More docstring + README updates

5f8c3183 · Michael Carilli · 82d7a3bf · 5f8c3183 · 5f8c3183 · 5f8c3183
Commit 5f8c3183 authored Jun 15, 2018 by Michael Carilli
9 changed files
--- a/README.md
+++ b/README.md
@@ -54,6 +54,9 @@ optimized for NVIDIA's NCCL communication library.

 [Example/Walkthrough](https://github.com/NVIDIA/apex/tree/master/examples/distributed)

+The [Imagenet with FP16_Optimizer](https://github.com/NVIDIA/apex/tree/master/examples/imagenet) 
+mixed precision examples also demonstrate `apex.parallel.DistributedDataParallel`.
+
 # Requirements

 Python 3

--- a/apex/parallel/README.md
+++ b/apex/parallel/README.md
-distributed.py contains the source code for `apex.parallel.DistributedDataParallel`, a module wrapper that enables multi-process multi-GPU data parallel training, optimized for NVIDIA's NCCL communication library.
+distributed.py contains the source code for `apex.parallel.DistributedDataParallel`, a module wrapper that enables multi-process multi-GPU data parallel training optimized for NVIDIA's NCCL communication library.
+
 `apex.parallel.DistributedDataParallel` achieves high performance by overlapping communication with
 computation in the backward pass and bucketing smaller transfers to reduce the total number of
 transfers required.
@@ -9,4 +10,6 @@ multiproc.py contains the source code for `apex.parallel.multiproc`, a launch ut

 ### [Example/Walkthrough](https://github.com/NVIDIA/apex/tree/master/examples/distributed)

+### [Imagenet Example w/Mixed Precision](https://github.com/NVIDIA/apex/tree/master/examples/imagenet)
+

--- a/apex/parallel/distributed.py
+++ b/apex/parallel/distributed.py
@@ -35,21 +35,33 @@ def flat_dist_call(tensors, call, extra_args=None):
            
 class DistributedDataParallel(Module):
    """
-    :class:`DistributedDataParallel` is a simpler version of upstream :class:`
-    DistributedDataParallel` that is optimized for use with NCCL. Its usage is designed
-    to be used in conjunction with apex.parallel.multiproc.py.

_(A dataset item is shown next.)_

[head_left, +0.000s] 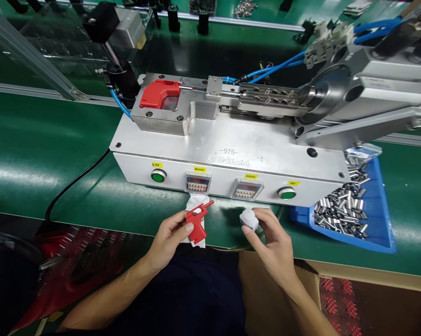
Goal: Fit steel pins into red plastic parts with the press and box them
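Between thumb and fingers, my left hand [170,235] grips a red plastic gun-shaped part [196,226] with a thin nozzle pointing up and right. Beneath that part a white tissue [196,200] lies on the bench edge. My right hand [271,235] pinches a crumpled white wad [249,219], apart from the red part. Another red gun-shaped part [159,93] lies in the metal block [161,122] of the machine, with a metal rod meeting its right end.
The machine's base [196,140] has two green buttons and two timers on its front. At right, a blue bin [382,219] holds many short metal tubes. Below the bench, a cardboard box [312,275] holds red pieces. A black cable [77,179] runs down at left.
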A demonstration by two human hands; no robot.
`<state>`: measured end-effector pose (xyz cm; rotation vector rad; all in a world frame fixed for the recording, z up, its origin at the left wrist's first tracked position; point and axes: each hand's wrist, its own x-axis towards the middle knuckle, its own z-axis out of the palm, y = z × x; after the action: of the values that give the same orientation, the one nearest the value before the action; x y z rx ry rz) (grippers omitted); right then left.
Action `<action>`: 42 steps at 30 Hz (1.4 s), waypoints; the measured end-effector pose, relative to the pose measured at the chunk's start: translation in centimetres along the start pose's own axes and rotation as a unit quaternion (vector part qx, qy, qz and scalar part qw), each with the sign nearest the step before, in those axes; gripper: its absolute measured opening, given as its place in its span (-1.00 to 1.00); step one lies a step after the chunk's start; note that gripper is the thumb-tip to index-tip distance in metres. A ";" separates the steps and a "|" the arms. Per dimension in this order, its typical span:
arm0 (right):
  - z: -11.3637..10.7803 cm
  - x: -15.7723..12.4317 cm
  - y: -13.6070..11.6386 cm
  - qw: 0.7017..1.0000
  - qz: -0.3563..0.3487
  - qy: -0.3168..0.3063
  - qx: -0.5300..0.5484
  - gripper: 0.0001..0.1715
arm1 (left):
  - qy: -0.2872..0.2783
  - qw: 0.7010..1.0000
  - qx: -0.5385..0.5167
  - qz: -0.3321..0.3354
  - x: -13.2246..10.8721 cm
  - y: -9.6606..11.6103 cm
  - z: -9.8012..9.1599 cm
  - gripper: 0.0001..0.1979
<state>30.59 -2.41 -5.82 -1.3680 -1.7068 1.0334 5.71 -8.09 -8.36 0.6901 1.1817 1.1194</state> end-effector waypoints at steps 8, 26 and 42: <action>0.2 0.3 0.2 1.000 -0.012 -0.008 -0.007 -0.79 | -0.019 0.998 0.038 0.051 0.2 1.9 0.8 -0.68; -2.0 0.0 0.5 0.985 -0.057 -0.073 -0.144 -0.54 | -0.014 1.000 0.018 0.003 -0.4 1.1 -0.6 -0.57; -14.3 8.6 2.7 0.826 0.146 -0.039 -0.543 -0.66 | 0.023 0.997 0.014 -0.077 -1.0 0.4 -2.4 -0.42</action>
<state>42.79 8.54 -1.74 -2.3509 -2.3128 0.1455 3.29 -9.16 -8.32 0.5867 1.2698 0.9963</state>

It assumes that your run
-    is using multiprocess with 1 GPU/process, that the model is on the correct device,
-    and that torch.set_device has been used to set the device. Parameters are broadcasted
-    to the other processes on initialization of DistributedDataParallel, and will be
-    allreduced in buckets durring the backward pass.
+    :class:`apex.parallel.DistributedDataParallel` is a module wrapper that enables
+    easy multiprocess distributed data parallel training, similar to ``torch.nn.parallel.DistributedDataParallel``.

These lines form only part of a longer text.